Any good faith determination of Good
Reason made by the Executive shall be conclusive; provided ,
however , that if the Company cures same within 30 days
following a Notice of Termination from the Executive, there shall
be no termination of Good Reason by the Executive.
(d)
Notice of Termination
. Any termination during the
Employment Period by the Company or by the Executive for Good
Reason shall be communicated by written Notice of Termination to
the other party hereto.

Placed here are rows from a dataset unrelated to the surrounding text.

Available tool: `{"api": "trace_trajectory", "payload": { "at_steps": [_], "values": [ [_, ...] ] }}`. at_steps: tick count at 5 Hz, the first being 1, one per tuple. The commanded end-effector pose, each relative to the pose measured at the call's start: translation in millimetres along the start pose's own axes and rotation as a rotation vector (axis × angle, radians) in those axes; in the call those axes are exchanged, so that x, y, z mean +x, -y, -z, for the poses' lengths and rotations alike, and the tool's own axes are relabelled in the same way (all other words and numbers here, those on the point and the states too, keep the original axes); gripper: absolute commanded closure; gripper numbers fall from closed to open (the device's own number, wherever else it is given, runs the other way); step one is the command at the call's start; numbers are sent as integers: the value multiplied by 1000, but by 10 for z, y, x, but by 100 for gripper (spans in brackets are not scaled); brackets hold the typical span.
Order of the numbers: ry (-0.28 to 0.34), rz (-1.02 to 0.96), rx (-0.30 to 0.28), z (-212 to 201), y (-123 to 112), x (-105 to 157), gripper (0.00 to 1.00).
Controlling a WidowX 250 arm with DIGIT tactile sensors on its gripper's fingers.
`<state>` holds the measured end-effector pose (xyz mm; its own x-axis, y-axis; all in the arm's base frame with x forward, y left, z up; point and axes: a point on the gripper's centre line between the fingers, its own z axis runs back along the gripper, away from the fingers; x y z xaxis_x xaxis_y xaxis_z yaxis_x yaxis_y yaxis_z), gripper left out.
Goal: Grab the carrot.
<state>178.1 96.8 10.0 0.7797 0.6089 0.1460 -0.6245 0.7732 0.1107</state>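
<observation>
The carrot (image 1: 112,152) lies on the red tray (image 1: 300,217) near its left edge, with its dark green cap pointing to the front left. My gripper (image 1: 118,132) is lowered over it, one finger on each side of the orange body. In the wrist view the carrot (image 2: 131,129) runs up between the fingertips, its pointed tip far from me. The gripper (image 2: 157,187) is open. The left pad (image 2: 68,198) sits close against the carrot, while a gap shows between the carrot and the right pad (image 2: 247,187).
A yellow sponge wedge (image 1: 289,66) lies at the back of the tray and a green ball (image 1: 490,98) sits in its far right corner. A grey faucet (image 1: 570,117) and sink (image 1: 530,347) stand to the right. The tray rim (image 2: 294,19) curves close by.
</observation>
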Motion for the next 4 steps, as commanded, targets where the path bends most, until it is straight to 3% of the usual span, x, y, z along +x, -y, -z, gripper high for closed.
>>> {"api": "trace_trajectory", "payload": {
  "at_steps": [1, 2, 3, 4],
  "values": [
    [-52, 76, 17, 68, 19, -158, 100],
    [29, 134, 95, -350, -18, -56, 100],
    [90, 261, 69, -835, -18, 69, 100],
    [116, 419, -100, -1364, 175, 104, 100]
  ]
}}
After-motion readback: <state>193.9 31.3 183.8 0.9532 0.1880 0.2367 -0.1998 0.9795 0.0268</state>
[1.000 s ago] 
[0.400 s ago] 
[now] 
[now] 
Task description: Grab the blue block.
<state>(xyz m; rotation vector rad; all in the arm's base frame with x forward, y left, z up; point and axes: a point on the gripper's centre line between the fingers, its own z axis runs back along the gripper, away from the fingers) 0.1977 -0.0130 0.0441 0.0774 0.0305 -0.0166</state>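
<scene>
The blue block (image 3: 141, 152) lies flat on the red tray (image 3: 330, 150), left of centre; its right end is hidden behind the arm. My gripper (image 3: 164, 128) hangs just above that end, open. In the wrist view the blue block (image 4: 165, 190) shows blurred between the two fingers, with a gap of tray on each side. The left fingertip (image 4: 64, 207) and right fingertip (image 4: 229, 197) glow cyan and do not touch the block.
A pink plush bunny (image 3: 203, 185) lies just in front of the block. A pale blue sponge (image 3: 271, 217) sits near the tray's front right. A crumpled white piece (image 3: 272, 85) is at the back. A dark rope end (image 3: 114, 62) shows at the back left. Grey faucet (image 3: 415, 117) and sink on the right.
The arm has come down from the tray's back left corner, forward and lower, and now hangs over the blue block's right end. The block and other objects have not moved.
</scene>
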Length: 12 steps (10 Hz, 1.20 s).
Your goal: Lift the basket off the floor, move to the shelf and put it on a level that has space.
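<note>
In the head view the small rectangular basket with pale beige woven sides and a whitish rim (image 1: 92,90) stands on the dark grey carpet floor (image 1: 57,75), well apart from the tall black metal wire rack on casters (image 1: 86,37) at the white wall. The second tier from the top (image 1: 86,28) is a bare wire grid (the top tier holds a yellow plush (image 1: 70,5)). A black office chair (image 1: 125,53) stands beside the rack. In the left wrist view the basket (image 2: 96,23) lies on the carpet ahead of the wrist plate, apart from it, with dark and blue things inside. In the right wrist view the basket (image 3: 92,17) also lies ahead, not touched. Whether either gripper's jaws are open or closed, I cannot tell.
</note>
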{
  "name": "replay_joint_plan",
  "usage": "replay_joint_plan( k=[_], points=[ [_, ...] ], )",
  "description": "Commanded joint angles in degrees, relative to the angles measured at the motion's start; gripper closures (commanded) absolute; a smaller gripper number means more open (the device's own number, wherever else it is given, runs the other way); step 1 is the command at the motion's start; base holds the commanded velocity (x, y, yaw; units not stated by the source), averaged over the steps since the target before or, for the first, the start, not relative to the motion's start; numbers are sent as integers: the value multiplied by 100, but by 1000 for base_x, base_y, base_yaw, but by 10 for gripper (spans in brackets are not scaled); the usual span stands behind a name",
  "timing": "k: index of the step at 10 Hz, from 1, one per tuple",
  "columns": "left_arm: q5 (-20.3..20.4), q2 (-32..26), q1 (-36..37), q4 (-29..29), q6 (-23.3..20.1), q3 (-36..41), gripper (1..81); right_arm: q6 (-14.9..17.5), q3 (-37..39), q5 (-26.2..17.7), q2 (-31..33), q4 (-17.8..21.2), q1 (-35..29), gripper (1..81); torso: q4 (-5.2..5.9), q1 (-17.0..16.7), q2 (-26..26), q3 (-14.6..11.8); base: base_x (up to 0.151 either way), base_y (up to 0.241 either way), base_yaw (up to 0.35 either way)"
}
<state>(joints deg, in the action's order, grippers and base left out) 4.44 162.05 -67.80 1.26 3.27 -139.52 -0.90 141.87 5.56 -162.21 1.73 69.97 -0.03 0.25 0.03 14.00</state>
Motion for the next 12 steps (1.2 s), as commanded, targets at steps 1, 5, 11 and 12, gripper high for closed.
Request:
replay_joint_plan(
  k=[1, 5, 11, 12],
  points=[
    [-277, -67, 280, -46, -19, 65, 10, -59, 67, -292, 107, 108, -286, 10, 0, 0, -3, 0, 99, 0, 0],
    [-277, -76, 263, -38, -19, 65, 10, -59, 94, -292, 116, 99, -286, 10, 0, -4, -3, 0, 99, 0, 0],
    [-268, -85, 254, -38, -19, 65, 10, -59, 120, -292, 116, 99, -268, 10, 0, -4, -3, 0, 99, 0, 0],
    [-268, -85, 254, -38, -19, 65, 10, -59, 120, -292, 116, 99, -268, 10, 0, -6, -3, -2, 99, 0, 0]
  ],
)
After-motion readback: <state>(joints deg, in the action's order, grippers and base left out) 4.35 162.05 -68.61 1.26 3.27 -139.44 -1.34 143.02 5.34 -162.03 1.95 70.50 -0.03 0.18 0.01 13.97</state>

For purposes of this Agreement, a
“Notice of Termination” shall mean a notice which shall
indicate the specific termination provision in this Agreement
relied upon.
(e)
Date of Termination
. “Date of Termination”
means (i) if the Executive’s employment is terminated by the
Company for Cause, or by the Executive for Good Reason, the date of
receipt of the Notice of Termination or any later date specified
therein, as the case may be, (ii) if the Executive’s
employment is terminated by the Company other than for Cause or
Disability, the date specified in the Notice of Termination (which
shall not be less than 30 nor more than 60 days from the date such
Notice of Termination is given), and (iii) if the Executive’s
employment is terminated for Disability, 30 days after Notice of
Termination is given, provided that the Executive shall not have
returned to the full-time performance of his duties during such
30-day period.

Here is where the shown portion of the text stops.